School of Biological Sciences, University of Bristol, Bristol, UK.
School of Biological Sciences, University of Aberdeen, Aberdeen, UK.
Methods Mol Biol. 2022;2569:189-211. doi: 10.1007/978-1-0716-2691-7_9.
Interpreting phylogenetic trees requires a root, which provides the direction of evolution and polarizes ancestor-descendant relationships. But inferring the root using genetic data is difficult, particularly in cases where the closest available outgroup is only distantly related, which are common for microbes. In this chapter, we present a workflow for estimating rooted species trees and the evolutionary history of the gene families that evolve within them using probabilistic gene tree-species tree reconciliation. We illustrate the pipeline using a small dataset of prokaryotic genomes, for which the example scripts can be run using modest computer resources.
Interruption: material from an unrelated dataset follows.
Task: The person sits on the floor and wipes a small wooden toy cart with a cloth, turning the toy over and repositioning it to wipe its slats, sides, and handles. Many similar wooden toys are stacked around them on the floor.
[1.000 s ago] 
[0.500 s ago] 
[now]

We describe the rooting method used in this work in the context or other rooting strategies and discuss some of the limitations and opportunities presented by probabilistic gene tree-species tree reconciliation methods.
解析系统发育树需要一个根,它提供了进化的方向,并使祖先-后代关系两极分化。但是,使用遗传数据推断根是困难的,特别是在最接近的可用外群只有远亲关系的情况下,这种情况在微生物中很常见。在本章中,我们提出了一种使用概率基因树-物种树协调来估计有根物种树和在其中进化的基因家族的进化历史的工作流程。我们使用一个小型原核基因组数据集来说明该管道,对于该数据集,可以使用适度的计算机资源运行示例脚本。我们将在其他根策略的上下文中描述本工作中使用的根方法,并讨论概率基因树-物种树协调方法所带来的一些限制和机遇。